WHAT IS EXPECTED: Search the data for the string "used", and report each line where it is found.

RECORDS FOR THIS EXERCISE:
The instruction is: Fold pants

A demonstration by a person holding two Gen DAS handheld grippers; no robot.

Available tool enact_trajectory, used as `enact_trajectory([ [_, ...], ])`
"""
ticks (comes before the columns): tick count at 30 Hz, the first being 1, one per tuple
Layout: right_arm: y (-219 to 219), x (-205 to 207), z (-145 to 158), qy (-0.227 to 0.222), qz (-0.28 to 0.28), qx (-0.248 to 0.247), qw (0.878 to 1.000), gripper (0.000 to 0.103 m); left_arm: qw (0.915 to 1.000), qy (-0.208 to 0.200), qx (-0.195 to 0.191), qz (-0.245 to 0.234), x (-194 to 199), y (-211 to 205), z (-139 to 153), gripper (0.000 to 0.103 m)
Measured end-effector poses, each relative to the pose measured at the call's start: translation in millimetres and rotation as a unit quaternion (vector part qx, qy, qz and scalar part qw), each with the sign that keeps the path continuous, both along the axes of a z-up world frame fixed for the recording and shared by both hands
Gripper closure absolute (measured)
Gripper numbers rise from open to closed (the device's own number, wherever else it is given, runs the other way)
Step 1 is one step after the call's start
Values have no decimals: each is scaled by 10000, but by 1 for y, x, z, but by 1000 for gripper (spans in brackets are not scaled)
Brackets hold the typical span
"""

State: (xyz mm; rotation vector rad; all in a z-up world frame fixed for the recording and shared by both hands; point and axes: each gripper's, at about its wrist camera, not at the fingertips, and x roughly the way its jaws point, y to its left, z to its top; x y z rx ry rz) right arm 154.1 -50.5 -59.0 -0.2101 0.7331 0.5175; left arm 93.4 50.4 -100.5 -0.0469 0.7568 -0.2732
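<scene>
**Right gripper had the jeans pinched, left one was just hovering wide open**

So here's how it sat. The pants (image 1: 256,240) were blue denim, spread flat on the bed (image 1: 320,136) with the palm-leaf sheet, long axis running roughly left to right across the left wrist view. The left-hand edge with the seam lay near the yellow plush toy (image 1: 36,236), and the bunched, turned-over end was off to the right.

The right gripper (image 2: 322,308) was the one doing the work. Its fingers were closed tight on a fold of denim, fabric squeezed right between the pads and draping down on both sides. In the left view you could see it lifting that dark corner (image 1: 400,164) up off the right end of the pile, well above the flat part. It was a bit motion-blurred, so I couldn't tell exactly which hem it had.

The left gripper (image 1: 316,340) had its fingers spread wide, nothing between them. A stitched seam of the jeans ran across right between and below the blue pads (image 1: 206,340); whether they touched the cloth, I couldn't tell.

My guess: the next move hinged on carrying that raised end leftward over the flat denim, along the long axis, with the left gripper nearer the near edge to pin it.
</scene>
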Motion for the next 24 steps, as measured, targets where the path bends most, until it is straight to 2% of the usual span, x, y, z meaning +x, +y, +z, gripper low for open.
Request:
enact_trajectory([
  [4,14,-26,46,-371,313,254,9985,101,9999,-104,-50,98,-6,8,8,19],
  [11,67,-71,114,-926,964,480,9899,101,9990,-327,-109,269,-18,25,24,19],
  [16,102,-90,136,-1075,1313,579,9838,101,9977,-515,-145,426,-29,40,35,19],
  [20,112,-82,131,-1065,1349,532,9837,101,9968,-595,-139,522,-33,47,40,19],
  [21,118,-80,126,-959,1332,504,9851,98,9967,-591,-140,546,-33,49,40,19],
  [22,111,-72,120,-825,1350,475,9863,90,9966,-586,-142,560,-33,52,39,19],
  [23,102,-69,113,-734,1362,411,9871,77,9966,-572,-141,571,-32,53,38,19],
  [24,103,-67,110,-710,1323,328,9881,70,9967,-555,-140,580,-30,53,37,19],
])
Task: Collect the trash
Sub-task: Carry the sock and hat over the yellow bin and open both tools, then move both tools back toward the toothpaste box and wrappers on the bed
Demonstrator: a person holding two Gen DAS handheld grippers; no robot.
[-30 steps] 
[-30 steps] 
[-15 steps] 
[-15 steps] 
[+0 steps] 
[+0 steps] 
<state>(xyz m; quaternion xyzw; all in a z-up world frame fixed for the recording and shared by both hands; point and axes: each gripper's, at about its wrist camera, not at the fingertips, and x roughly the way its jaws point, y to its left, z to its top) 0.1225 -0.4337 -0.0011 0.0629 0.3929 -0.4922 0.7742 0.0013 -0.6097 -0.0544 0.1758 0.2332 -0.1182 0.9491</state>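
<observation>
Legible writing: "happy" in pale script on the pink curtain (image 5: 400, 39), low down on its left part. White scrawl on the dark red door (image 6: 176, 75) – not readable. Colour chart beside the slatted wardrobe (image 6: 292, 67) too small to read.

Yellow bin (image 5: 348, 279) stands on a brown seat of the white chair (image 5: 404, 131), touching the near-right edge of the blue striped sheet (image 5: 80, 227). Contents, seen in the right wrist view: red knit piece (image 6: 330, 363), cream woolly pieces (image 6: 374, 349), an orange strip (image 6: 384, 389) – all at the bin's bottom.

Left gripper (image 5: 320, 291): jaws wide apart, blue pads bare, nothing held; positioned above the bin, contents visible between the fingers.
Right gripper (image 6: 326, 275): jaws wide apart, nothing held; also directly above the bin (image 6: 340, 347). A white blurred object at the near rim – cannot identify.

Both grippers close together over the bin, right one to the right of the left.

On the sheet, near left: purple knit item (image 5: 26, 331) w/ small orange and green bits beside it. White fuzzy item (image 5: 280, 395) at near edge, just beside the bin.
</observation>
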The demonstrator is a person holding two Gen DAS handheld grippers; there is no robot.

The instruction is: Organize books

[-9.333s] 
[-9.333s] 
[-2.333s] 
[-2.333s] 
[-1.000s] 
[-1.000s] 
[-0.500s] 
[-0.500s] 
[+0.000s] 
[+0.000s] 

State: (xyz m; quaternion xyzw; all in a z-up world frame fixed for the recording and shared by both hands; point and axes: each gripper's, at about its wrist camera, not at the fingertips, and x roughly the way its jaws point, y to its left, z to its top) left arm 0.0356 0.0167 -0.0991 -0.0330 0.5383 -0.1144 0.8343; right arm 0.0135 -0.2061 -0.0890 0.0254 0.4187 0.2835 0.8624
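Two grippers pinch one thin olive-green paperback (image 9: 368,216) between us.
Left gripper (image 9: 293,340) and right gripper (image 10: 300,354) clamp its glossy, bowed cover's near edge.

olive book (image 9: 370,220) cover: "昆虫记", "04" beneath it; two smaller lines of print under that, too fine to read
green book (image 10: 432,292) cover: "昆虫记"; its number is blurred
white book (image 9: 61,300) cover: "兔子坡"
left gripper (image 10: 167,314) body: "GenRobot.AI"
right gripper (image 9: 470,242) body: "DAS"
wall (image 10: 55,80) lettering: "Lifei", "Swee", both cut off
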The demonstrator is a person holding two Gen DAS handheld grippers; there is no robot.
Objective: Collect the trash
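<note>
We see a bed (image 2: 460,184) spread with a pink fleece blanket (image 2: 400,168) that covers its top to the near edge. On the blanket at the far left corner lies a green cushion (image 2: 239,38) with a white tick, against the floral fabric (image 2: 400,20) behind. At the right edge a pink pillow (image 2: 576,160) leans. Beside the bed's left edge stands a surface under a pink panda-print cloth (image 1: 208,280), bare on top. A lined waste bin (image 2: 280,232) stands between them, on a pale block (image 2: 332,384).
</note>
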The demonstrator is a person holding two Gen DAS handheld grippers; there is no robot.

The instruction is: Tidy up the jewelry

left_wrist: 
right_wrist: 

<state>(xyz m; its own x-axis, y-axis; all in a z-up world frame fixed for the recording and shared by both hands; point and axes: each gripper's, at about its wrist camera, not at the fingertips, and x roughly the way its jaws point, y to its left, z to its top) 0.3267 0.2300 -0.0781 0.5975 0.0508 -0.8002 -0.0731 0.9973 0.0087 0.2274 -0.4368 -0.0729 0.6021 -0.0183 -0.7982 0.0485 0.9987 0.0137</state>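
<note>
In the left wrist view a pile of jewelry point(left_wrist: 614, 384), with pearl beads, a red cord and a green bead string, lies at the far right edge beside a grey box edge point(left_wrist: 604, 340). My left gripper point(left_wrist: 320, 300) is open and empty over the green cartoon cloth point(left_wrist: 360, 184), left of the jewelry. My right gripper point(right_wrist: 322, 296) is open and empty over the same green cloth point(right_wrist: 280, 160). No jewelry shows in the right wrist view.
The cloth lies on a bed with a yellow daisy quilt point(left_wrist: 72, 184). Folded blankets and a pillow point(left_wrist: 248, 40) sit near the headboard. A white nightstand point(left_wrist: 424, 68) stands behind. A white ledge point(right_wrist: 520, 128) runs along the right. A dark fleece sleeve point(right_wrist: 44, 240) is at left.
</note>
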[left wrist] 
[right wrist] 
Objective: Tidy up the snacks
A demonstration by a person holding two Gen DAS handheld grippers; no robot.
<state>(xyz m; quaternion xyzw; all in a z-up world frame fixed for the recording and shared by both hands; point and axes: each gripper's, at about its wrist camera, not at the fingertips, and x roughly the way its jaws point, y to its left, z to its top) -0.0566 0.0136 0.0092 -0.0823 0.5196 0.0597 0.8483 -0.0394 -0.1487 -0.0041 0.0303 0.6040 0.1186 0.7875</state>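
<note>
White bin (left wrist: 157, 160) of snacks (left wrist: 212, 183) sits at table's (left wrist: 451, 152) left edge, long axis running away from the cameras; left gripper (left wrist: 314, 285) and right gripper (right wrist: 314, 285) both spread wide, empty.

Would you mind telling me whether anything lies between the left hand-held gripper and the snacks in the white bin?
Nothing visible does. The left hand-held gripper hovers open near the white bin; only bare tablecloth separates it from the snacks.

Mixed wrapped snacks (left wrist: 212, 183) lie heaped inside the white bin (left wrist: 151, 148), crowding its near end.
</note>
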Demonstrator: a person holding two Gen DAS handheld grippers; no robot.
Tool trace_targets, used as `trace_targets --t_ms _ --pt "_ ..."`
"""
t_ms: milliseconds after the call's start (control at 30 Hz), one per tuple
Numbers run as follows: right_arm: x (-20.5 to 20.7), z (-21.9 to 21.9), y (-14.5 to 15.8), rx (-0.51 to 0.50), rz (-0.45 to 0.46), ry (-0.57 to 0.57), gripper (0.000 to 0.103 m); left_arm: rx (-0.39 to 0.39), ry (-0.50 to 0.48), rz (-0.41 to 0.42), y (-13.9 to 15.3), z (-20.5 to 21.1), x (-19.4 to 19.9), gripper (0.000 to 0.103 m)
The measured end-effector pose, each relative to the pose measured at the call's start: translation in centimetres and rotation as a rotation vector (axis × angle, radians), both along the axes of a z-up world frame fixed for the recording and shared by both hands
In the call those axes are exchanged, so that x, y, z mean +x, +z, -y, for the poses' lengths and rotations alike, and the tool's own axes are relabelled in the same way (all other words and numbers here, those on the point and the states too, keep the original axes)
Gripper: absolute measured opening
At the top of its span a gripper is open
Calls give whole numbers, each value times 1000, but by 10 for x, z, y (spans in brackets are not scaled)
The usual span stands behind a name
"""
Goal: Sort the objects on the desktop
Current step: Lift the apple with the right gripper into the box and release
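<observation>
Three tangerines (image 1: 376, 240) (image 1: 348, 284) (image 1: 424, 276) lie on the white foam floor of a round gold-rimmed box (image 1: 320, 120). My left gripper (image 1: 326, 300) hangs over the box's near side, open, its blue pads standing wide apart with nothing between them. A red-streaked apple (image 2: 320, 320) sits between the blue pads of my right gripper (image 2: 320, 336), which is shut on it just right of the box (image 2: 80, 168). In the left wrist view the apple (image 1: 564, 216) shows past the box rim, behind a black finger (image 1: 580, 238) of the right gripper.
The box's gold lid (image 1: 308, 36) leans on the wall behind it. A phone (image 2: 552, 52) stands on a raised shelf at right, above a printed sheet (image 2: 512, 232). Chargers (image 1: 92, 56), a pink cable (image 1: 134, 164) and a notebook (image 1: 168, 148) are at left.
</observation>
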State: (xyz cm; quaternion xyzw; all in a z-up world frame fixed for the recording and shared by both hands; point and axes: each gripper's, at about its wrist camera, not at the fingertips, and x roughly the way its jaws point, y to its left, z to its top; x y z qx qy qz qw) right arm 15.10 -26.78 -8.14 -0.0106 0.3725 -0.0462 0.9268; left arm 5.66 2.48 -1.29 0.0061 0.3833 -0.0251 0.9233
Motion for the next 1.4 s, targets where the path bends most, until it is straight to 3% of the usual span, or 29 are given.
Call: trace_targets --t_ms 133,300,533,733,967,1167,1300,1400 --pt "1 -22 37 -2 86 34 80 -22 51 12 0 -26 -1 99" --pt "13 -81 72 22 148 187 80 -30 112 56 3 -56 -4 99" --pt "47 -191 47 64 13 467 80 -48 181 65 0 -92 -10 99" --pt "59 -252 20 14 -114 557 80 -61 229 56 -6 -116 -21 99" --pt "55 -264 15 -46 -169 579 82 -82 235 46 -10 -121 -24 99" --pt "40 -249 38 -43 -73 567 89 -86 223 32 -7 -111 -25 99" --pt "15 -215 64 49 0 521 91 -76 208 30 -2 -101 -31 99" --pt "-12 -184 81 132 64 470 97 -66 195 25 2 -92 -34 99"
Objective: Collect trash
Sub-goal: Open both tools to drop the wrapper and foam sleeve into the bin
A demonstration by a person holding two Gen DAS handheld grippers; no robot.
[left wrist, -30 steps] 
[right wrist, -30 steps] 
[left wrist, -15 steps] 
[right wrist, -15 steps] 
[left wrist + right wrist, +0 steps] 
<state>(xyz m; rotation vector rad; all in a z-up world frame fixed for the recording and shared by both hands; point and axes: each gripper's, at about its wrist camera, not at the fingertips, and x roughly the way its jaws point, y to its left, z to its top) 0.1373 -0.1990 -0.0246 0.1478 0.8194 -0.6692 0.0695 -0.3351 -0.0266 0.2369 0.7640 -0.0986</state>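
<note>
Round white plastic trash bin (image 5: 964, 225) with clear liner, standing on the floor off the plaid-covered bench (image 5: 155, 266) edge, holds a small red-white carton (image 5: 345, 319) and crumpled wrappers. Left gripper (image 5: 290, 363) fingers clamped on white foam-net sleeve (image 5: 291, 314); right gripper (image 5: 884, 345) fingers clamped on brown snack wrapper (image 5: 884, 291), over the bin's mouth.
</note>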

OUTPUT FOR THIS EXERCISE:
Available tool enact_trajectory, used as `enact_trajectory([ [_, ...], ])`
Tool trace_targets, used as `trace_targets --t_ms _ --pt "_ ..."`

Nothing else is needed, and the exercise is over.